I think this workaround was reverted later after a firmware fix.
Regards,
Felix
Am 2023-03-30 um 15:42 schrieb Alex Deucher:
From: Philip Yang <Philip.Yang@xxxxxxx>
MEC FW should flush TLB and cache when unmapping user queues, this
is not working correctly in master FW via HIQ, it affects SDMA queues
which use mmhub on AID, cause several KFDTest failure.
Workaround this in KFD for now.
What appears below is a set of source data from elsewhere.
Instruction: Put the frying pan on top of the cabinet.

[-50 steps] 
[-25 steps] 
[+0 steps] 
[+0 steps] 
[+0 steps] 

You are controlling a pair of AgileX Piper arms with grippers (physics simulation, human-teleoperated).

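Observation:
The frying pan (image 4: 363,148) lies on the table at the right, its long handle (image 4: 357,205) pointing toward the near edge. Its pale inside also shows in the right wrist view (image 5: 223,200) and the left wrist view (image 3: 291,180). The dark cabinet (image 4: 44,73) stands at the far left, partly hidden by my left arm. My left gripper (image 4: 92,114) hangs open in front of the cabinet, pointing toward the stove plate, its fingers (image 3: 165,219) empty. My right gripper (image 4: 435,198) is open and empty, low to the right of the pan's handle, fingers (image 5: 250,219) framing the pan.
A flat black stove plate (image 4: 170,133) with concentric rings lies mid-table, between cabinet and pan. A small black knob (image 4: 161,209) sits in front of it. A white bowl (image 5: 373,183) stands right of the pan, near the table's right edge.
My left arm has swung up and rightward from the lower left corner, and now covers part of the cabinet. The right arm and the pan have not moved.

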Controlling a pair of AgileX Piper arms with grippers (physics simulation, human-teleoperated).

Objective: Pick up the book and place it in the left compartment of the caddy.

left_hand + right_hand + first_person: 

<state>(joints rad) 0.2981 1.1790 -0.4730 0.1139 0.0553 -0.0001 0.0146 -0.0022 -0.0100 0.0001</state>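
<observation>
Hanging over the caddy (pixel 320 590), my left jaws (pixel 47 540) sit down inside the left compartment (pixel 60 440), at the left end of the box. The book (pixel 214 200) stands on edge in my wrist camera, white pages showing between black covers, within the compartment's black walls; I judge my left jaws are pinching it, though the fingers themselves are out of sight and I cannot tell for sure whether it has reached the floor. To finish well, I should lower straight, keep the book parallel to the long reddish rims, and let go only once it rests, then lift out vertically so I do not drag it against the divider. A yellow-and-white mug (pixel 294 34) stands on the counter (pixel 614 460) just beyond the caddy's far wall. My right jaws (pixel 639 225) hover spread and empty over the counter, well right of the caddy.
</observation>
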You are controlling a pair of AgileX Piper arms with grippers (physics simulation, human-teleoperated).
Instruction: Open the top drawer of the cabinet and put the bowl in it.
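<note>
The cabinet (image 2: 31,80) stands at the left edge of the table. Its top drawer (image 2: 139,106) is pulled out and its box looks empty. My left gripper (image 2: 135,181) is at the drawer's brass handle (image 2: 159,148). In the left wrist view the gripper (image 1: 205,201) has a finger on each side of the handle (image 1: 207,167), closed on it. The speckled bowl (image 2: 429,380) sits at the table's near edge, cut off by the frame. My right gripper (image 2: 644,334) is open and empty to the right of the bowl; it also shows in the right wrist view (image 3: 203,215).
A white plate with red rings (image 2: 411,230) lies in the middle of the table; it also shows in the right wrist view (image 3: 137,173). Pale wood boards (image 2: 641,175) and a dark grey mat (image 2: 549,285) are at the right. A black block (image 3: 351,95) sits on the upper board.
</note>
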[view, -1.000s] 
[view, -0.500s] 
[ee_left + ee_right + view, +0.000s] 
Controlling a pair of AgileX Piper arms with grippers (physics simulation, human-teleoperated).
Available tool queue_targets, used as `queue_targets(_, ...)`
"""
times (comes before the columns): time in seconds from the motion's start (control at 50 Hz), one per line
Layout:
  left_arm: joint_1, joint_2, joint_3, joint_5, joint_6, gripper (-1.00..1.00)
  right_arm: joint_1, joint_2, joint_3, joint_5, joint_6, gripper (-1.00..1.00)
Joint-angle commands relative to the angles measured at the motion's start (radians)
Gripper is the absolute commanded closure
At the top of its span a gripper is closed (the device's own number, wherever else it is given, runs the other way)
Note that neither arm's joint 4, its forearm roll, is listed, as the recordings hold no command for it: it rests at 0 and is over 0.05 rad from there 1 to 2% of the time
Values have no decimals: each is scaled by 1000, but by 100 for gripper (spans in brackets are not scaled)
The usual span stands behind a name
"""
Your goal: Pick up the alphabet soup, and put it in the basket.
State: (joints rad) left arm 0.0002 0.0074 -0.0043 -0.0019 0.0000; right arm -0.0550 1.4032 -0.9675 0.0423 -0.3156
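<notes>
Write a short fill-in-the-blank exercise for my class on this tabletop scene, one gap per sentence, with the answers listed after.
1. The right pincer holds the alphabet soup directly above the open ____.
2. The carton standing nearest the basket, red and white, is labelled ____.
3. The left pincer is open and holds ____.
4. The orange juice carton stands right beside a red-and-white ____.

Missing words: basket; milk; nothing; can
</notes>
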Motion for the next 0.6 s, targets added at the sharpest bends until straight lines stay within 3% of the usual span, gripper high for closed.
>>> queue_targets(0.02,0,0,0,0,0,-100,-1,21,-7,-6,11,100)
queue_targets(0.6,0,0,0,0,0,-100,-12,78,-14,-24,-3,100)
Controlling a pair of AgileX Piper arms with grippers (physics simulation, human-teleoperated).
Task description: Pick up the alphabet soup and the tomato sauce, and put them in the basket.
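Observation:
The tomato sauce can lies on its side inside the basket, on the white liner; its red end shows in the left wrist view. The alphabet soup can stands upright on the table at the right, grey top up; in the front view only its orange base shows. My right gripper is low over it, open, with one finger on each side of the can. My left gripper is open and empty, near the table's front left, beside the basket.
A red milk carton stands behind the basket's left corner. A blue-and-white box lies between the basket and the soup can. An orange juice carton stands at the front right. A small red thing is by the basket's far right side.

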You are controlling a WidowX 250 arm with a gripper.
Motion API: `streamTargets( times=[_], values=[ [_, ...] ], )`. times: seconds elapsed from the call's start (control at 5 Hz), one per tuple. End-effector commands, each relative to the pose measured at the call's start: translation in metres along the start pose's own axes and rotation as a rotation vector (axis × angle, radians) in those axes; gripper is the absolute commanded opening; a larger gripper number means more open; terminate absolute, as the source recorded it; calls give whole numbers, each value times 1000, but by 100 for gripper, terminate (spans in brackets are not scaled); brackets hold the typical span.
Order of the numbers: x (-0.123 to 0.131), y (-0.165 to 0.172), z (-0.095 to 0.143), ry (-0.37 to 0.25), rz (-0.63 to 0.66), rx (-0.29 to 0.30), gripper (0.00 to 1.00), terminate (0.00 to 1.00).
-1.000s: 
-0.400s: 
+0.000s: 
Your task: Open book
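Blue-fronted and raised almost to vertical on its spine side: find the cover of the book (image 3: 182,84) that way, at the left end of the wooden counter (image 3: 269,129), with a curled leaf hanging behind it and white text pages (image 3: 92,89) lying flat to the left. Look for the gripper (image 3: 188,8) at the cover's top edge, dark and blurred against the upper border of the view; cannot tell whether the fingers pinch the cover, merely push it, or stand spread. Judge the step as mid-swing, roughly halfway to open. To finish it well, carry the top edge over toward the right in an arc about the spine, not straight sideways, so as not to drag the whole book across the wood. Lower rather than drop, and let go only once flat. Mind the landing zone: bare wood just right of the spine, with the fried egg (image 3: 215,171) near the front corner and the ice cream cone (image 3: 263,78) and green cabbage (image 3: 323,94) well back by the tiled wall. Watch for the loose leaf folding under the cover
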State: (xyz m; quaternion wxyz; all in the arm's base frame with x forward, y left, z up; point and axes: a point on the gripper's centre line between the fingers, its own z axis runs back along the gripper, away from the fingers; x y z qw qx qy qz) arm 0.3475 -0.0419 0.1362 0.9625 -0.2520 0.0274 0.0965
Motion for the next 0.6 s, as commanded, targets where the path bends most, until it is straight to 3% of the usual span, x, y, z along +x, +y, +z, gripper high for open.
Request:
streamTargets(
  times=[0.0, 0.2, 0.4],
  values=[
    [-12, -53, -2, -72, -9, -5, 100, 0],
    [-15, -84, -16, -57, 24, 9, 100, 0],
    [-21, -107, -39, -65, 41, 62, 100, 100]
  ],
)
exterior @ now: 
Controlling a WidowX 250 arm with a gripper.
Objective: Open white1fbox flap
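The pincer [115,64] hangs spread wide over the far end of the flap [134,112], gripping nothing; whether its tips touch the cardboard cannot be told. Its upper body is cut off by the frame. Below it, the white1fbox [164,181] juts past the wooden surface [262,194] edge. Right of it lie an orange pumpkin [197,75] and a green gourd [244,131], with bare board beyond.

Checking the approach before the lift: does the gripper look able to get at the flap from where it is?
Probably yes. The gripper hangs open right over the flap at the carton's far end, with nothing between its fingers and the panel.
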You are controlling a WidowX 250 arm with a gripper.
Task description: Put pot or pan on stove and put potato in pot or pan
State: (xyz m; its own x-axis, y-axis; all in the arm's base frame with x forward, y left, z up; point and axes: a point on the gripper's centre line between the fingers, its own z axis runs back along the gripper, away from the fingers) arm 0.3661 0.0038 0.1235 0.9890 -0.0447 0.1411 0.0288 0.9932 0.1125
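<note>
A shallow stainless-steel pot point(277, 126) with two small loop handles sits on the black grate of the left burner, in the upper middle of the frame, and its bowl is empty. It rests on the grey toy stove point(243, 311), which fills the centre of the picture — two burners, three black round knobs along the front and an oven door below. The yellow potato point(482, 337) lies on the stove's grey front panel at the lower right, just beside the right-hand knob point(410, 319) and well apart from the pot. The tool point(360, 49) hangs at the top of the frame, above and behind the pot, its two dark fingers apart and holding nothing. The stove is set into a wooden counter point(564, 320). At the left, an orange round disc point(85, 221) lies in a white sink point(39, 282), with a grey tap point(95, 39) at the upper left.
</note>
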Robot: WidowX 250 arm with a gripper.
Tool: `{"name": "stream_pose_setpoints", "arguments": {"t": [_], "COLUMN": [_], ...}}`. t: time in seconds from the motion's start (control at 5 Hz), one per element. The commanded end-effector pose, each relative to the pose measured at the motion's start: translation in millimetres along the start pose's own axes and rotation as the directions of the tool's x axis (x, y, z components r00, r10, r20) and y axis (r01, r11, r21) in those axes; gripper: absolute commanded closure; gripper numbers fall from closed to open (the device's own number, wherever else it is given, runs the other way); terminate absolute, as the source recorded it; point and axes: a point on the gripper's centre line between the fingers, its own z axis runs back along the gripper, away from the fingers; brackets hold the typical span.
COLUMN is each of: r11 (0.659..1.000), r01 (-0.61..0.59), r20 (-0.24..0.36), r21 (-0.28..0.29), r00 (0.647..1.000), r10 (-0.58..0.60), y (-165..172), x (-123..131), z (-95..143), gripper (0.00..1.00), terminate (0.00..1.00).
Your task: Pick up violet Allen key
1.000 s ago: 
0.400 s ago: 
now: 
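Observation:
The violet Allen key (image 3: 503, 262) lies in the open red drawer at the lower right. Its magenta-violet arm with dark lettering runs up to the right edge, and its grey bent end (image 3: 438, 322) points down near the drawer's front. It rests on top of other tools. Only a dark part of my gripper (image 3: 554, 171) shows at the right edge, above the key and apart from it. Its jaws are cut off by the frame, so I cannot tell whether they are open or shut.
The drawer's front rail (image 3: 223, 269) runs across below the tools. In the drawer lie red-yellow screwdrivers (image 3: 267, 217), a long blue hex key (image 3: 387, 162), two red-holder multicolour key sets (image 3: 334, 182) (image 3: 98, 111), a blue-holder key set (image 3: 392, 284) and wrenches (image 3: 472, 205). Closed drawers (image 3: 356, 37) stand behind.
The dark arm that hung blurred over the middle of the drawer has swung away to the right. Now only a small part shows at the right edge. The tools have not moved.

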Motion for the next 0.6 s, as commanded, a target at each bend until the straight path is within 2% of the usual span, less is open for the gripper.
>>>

Will revert this patch to verify FW fix
later.
Signed-off-by: Philip Yang <Philip.Yang@xxxxxxx>
Tested-by: David Francis <David.Francis@xxxxxxx>
Reviewed-by: Felix Kuehling <felix.kuehling@xxxxxxx>
Signed-off-by: Alex Deucher <alexander.deucher@xxxxxxx>
---
drivers/gpu/drm/amd/amdkfd/kfd_device_queue_manager.c | 9 +++++++++
1 file changed, 9 insertions(+)
diff --git a/drivers/gpu/drm/amd/amdkfd/kfd_device_queue_manager.c b/drivers/gpu/drm/amd/amdkfd/kfd_device_queue_manager.c
index ab91a0e211c8..1d53cbc55253 100644
--- a/drivers/gpu/drm/amd/amdkfd/kfd_device_queue_manager.c
+++ b/drivers/gpu/drm/amd/amdkfd/kfd_device_queue_manager.c
@@ -1038,6 +1038,15 @@ static int evict_process_queues_cpsch(struct device_queue_manager *dqm,
KFD_UNMAP_QUEUES_FILTER_ALL_QUEUES :
KFD_UNMAP_QUEUES_FILTER_DYNAMIC_QUEUES, 0);
+ /* Workaround MEC mmhub flush issue
+ * explicit heavyweight TLB flush after all unmap_queues calls
+ *
+ * It would not help if the firmware is unmapping queues itself when the
+ * runlist is oversubscribed.
+ */
+ atomic64_set(&pdd->tlb_seq, 0);
+ kfd_flush_tlb(pdd, TLB_FLUSH_HEAVYWEIGHT);
+
out:
dqm_unlock(dqm);
return retval;